For one thing, contrary to common belief, most potholes are not caused by freeze-thaw cycles, even in a place with winters as brutal as those in the Minnesota capital. Rather, most of the damage is done by motorized vehicles, especially the bigger and heavier ones. 

Think of it this way:  Sidewalks are subject to the same weather conditions streets incur. Yet we don’t see potholes on sidewalks, which are used by pedestrians.  Even the heaviest cyclist with the heaviest bike is closer in weight to an average-sized pedestrian than to a car, let alone a truck or bus.

Another argument drivers make is that they pay gasoline taxes and vehicle registration fees.  That is true, but those revenues don’t come close to paying for streets and roads. And, if you own a car but use your bike more (admittedly a rare circumstance in the US), you’re still paying the same registration fee.

Someone is sure to bring up tolls for bridges, tunnels and highways—which cyclists don’t pay because we don’t use those facilities except for bridges.  But, as with gas taxes and registration fees, they represent a small part of roadway funding.

So, if those fees and taxes don’t pay for roads and streets, what does?  In Minnesota and most other places, the majority of street and road financing comes from general funds.  They usually include income and property taxes, which we pay whether or not we drive.  In other words, some of the money that’s deducted from my paycheck pays for things I, as a cyclist and non-driver, will never use. 

So, however and for whatever reasons drivers want to rant and rail ar us, they should thank us for subsidizing them.

29 May 2023

Memorial Day By Bicycle

 Today is Memorial Day in the United States.  In other countries, it’s known as Remembrance Day—which I think is more fitting.

Bicycles have played an important, if unsung role, in various conflicts during the past century and a half.  Perhaps they were most prominent in World War I.
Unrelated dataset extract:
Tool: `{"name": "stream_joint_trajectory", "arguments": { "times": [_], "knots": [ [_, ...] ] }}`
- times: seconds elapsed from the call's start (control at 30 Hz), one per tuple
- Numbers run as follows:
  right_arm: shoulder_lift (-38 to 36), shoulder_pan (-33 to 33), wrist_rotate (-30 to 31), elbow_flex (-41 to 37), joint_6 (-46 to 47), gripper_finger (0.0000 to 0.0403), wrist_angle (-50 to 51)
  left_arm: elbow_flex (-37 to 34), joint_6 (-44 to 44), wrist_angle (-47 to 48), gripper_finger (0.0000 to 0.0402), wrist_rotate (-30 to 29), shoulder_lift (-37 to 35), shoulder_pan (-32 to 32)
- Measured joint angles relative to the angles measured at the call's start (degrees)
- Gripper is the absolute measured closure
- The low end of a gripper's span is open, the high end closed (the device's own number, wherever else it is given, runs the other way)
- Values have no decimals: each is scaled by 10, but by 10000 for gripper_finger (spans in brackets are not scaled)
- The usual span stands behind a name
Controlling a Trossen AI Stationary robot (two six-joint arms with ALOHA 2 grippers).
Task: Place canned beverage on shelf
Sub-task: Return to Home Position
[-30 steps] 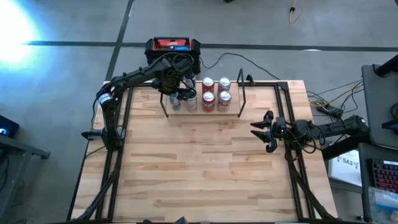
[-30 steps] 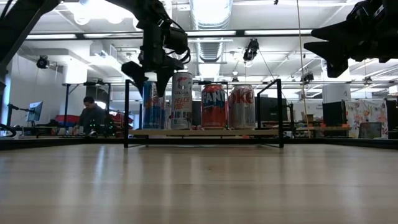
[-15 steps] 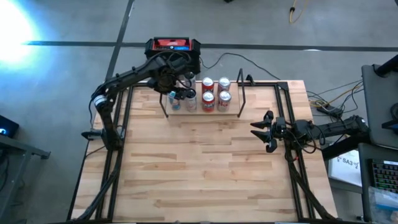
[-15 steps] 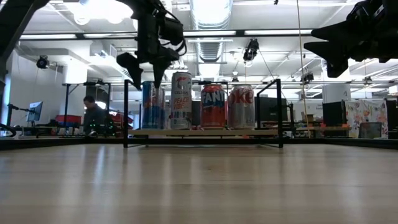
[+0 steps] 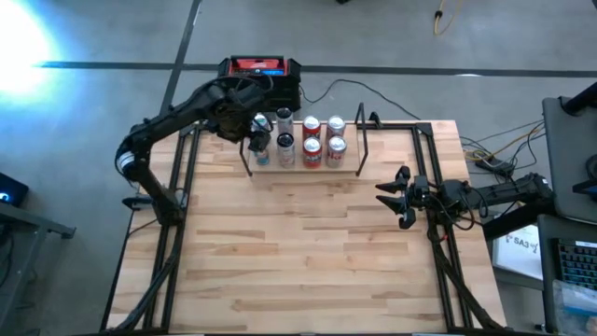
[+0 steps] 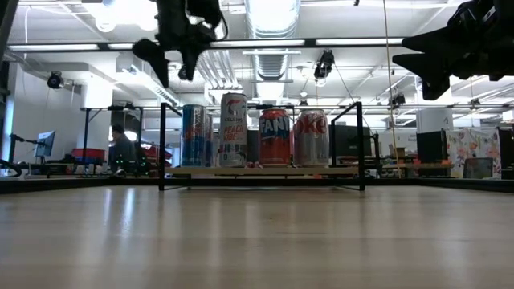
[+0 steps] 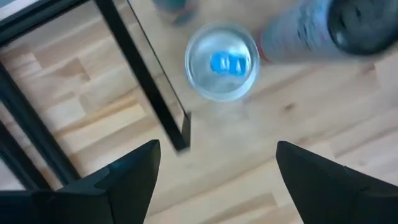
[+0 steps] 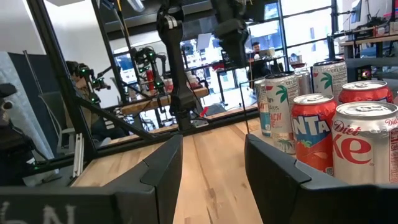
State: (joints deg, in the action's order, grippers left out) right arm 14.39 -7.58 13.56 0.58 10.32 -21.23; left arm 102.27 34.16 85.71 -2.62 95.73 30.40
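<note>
Shelf (image 5: 353, 164) holds 8 cans (image 5: 312, 147); left gripper (image 7: 217, 155) above, empty, spread wide; right gripper (image 8: 212, 152) likewise.

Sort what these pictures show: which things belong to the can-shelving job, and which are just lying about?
Job: shelf, blue soda can, white and pink soda can, Fanta can, Diet Coke can, left gripper above the shelf's end, jaws open; right gripper idle aside.
Lying about: black-and-red box, black cable.

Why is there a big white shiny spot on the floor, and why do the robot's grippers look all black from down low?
High view: white glare washes out the floor at the upper-left corner; its source is out of frame. Low view: bright ceiling lights sit behind the left gripper and right gripper, so both show as dark silhouettes.
</note>
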Motion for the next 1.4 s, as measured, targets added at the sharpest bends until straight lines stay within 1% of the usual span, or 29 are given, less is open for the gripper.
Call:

Anzac Corps soldiers in Henencourt, France, 1917



Let us not forget how useful and necessary bicycles have been to people who are trying to escape the horrors of war, like this Jewish teenager—Pessah Cofnas (yes, he survived)


From the collection of the United States Holocaust Memorial Museum 


or as a way of getting around when highways are blocked, gasoline is unavailable and other modes of transportation are disrupted or destroyed.

Let us remember those who served and sacrificed.  But let us prevent more such tragedies.